Poin lain juga berada di segi aktrisnya, the stunning and beautiful actress, Angelina Jolie. Sudah dari awal, Maleficent mengeksploitasi habis-habisan sinar milik Angelina Jolie sebagai daya tariknya. Angelina Jolie pun tampil dengan baik dan begitu wicked, pas untuk karakter Maleficent. Dan Robert Stromberg tahu benar untuk memancarkan kecantikan Angelina Jolie di layar lebar. Belum lagi ada Elle Fanning yang juga tampil cantik dan anggun di film ini.
Overall, Maleficent adalah sebuah film untuk membangun image baru untuk karakter Maleficent. Mungkin bagi yang sudah dekat dengan dongeng putri tidur, image baru ini akan cukup menganggu. Tetapi bagi yang tidak, mungkin akan biasa saja. Visual yang disajikan masih indah meskipun Robert Stromberg pun masih kurang mengarahkan filmnya menjadi film debut-nya yang kuat. Well, better try next time.
Maleficent pun dirilis dalam format 3D. Berikut review-nya
DEPTH
Kedalaman yang begitu luar biasa dan khas film-film Disney yang ditampilkan dalam format 3D. Akan merasakan film Maleficent layaknya di negeri dongeng
POP OUT
Akan ada beberapa asap dan percikan api yang akan menyapa mata penontonnya. Sisanya? Tidak ada lagi.
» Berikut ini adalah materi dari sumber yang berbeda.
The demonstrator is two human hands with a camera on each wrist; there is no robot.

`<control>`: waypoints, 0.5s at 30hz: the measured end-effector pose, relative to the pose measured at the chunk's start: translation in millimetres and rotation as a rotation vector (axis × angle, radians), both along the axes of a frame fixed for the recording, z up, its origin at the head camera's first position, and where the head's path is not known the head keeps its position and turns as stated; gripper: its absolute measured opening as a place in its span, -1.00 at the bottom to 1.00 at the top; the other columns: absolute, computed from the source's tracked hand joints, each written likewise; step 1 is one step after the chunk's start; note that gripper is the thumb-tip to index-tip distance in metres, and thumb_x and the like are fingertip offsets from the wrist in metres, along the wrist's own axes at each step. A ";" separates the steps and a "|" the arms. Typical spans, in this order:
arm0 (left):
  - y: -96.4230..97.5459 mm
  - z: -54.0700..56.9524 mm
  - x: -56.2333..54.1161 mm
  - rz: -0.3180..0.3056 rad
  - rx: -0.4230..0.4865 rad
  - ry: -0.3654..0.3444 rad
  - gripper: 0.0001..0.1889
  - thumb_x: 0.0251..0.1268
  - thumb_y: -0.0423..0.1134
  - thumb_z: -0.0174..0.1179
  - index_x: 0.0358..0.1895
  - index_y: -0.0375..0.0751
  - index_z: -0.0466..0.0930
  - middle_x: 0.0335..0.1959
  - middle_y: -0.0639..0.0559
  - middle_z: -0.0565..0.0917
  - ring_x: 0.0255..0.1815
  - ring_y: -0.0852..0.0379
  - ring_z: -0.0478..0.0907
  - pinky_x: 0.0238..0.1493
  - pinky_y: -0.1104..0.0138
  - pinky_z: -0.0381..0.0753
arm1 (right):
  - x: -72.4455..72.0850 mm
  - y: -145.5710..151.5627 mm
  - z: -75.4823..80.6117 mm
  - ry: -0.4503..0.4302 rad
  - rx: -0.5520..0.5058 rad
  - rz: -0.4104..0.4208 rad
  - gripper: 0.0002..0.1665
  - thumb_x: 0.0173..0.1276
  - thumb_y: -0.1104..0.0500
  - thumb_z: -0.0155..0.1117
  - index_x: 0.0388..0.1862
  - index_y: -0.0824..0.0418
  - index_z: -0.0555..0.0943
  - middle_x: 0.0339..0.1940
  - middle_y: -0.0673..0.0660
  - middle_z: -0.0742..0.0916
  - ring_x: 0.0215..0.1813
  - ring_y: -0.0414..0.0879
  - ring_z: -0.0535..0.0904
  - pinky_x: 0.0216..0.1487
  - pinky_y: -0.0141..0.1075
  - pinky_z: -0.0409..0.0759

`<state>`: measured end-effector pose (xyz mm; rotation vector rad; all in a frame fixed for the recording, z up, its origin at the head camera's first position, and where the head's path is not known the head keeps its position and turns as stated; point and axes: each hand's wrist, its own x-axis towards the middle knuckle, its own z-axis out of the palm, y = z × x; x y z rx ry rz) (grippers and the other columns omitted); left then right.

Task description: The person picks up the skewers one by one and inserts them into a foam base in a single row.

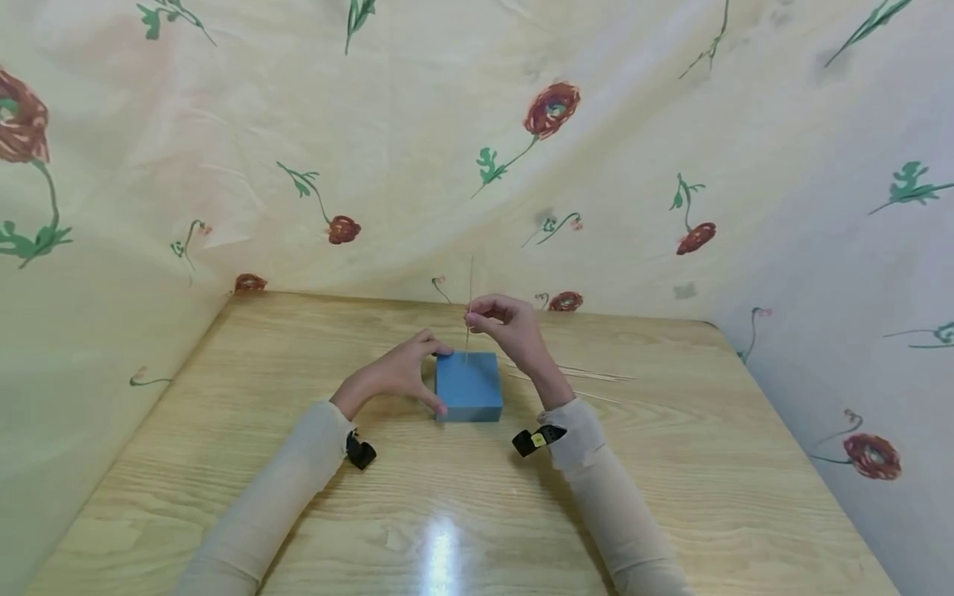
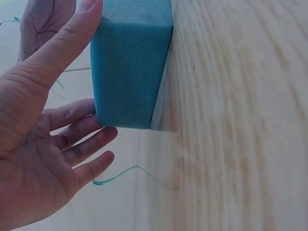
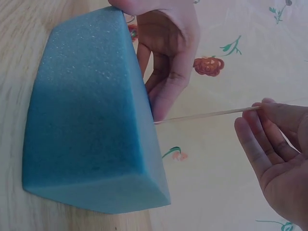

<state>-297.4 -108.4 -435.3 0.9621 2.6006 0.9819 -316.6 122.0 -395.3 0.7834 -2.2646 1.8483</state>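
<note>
Pinching a stick (image 3: pixel 207 115): right hand (image 1: pixel 513 328); head view adds, seemingly, loose sticks (image 1: pixel 599 377).

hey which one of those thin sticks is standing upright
The stick pinched in the right hand, over the blue block; the other sticks lie flat on the table.

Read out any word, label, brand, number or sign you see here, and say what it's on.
No readable text.
Small yellow patch on the black right-wrist device: too small to tell if it bears lettering.
Blue square foam block, thin pale wooden stick, flower-patterned cream sheet: no lettering visible.
</note>
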 end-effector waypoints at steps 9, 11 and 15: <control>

Menyaksikan film ini dalam format 3D akan merasakan sensasi kedalaman yang begitu luar biasa yang akan membuat kita merasa di dalam dunia dongeng. Tetapi, penonton 3D awam akan menunggu efek Pop Out yang mungkin akan mengecewakan mereka. Sehingga menyaksikan dalam format 2D pun tak masalah. Decide it by yourself, then.